# Why can't you cut ferrous metal with a DeWalt mitre saw (model DW716)?



## Sandyegg (Feb 10, 2008)

Hello all.
Have a question…I need to cut a number of powder-coated galvanized steel rails and was thinking about using my mitre saw with an abrasive metal cutting blade by Hilte. I need to get a nice clean cut to finish a project and thought the mitre saw would do a better job than a hack saw. Then I took a look at saw's manual and it advises against cutting any ferrous material and do not use an abrasive blade. Can anyone tell me why?
Thanks in advance for your responses!


----------



## GaryK (Jun 25, 2007)

Good question. Probably a liability thing.
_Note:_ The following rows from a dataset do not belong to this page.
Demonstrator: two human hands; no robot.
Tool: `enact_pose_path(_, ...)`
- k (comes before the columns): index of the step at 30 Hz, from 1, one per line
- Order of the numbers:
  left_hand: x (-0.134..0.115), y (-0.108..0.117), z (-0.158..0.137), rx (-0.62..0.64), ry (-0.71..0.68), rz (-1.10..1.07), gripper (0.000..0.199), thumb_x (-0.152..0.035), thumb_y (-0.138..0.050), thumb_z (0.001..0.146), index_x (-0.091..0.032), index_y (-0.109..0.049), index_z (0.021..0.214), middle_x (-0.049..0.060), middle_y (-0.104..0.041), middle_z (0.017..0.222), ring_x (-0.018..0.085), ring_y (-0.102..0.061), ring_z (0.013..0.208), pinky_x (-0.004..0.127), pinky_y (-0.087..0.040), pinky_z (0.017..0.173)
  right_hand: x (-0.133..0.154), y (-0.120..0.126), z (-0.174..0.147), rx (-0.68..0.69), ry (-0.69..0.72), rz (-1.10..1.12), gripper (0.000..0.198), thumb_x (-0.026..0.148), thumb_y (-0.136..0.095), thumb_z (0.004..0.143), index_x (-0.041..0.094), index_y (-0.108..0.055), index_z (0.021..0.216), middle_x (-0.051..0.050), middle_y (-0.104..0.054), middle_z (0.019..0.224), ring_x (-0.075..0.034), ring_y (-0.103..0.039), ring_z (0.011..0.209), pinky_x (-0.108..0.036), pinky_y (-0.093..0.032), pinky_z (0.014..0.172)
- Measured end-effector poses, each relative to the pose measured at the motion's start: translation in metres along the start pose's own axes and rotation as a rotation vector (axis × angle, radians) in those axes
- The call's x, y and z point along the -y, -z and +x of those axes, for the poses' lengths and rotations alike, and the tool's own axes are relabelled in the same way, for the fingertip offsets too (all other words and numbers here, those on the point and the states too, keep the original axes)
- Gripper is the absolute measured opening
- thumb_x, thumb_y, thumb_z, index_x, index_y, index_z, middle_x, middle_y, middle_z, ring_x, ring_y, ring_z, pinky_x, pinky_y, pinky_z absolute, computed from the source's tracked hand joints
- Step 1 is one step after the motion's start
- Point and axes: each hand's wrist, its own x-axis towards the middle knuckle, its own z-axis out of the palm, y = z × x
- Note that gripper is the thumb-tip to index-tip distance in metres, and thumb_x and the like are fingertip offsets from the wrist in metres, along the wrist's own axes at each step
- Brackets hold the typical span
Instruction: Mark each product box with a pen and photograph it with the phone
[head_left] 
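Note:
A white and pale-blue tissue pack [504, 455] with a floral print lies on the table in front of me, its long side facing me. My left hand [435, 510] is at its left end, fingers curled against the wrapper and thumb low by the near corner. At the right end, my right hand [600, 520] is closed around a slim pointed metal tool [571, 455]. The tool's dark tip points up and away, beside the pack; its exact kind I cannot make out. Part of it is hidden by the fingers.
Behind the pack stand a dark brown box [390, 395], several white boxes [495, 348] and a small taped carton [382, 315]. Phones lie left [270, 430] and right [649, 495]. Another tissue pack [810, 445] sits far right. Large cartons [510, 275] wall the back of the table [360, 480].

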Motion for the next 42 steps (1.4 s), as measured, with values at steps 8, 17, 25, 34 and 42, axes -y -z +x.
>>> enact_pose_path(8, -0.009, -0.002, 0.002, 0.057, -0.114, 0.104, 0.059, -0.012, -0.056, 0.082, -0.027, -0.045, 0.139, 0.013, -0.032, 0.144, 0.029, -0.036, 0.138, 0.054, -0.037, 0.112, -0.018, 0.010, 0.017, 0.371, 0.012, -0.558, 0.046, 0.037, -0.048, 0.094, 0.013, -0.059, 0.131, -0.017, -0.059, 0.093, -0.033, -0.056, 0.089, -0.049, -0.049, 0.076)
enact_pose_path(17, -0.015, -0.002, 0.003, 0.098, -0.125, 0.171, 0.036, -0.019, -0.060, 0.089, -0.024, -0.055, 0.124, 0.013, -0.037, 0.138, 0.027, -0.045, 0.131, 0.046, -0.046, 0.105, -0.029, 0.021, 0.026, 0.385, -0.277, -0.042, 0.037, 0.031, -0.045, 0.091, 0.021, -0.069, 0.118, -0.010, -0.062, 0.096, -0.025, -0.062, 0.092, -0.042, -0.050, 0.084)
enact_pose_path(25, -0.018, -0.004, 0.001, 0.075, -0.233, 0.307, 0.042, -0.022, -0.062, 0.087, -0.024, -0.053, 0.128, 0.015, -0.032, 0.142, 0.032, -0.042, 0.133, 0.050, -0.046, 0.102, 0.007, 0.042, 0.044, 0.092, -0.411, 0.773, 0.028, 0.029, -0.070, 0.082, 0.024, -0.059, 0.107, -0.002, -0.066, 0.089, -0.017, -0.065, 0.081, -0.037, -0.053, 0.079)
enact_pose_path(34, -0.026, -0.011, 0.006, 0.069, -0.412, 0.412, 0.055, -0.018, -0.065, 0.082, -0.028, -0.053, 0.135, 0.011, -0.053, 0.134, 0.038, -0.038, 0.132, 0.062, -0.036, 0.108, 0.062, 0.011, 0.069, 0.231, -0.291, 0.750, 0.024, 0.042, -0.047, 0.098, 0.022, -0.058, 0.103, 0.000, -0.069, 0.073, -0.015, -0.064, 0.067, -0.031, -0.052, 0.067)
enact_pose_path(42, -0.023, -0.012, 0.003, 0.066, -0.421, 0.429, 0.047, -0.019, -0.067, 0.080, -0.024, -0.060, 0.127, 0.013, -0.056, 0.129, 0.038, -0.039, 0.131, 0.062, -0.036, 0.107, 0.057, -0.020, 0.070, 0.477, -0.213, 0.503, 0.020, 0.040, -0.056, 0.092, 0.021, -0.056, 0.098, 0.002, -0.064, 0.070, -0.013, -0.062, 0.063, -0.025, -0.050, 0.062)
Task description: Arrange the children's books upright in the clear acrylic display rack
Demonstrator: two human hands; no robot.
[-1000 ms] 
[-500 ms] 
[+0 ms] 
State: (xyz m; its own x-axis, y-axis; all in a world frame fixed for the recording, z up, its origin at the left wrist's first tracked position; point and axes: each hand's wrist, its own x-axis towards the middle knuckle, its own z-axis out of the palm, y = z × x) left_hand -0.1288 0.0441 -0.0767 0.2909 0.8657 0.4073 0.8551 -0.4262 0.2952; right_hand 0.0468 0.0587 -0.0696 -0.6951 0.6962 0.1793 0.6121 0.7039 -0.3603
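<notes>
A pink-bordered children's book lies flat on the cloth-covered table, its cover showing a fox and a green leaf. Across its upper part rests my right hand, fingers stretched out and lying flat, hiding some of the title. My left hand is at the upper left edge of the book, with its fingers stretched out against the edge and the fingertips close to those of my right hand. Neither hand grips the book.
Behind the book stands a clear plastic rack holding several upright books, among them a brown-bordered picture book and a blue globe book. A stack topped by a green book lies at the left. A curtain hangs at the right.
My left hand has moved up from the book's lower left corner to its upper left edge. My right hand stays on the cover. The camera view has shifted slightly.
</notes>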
Lawyers!


----------



## Tangle (Jul 21, 2007)

I have a Makita Chop Saw(for metal) The force I use to cut pipe would wreck my DeWalt chop saw. I wouldn't try it. Also the steel dust will eat up bearings and make a mess of the inside of your saw. Also, metal will stain some woods. Oh, I forgot to mention all those sparks would not be a good thing in a wood shop.


----------



## North40 (Oct 17, 2007)

The arbor might be a different size, too.

You could probably rent a chop saw from a tool rental place pretty cheaply. Or put an abrasive blade on a circular saw.


----------



## che (May 18, 2007)

I second the lawyers, of course it could be the marketing department too.

Personally if its a one time deal and if the blade fits (same arbor and outside diameter) and the RPM is close I'd give it a try. Go slow! A one time use won't kill the bearings. Disconnect it from any dust collection and make sure your not blasting sparks at anything that burns dust/chips etc. Clean the saw well after your done and have fun.

One note: Regardless of how you cut it the powder coating may melt if it gets to hot (~200C). Powder coat powders come in both thermoplastic and thermoset. Thermoplastic will re-melt and thermoset will not. (it may burn if it gets really hot).


----------



## shallnot (Feb 8, 2008)

I know in the metal shop at work they have a dewalt Mitere saw they use to cut metal. I think mostly Aluminiunum though.


----------



## Sandyegg (Feb 10, 2008)

Thanks for your comments! I'm going to rent an appropriate chop saw to cut the rails.
Ed from California


----------



## closetguy (Sep 29, 2007)

I tried that once…and will never do it again. The Dewalt saw has too many plastic parts, such as the throat plate and blade guard. The sparks melted and deformed these parts. A normal metal cutting chop saw has all metal parts and can take the heat. I picked up a cheap 14" chop saw at Lowes for less than $100 to handle this chore.


----------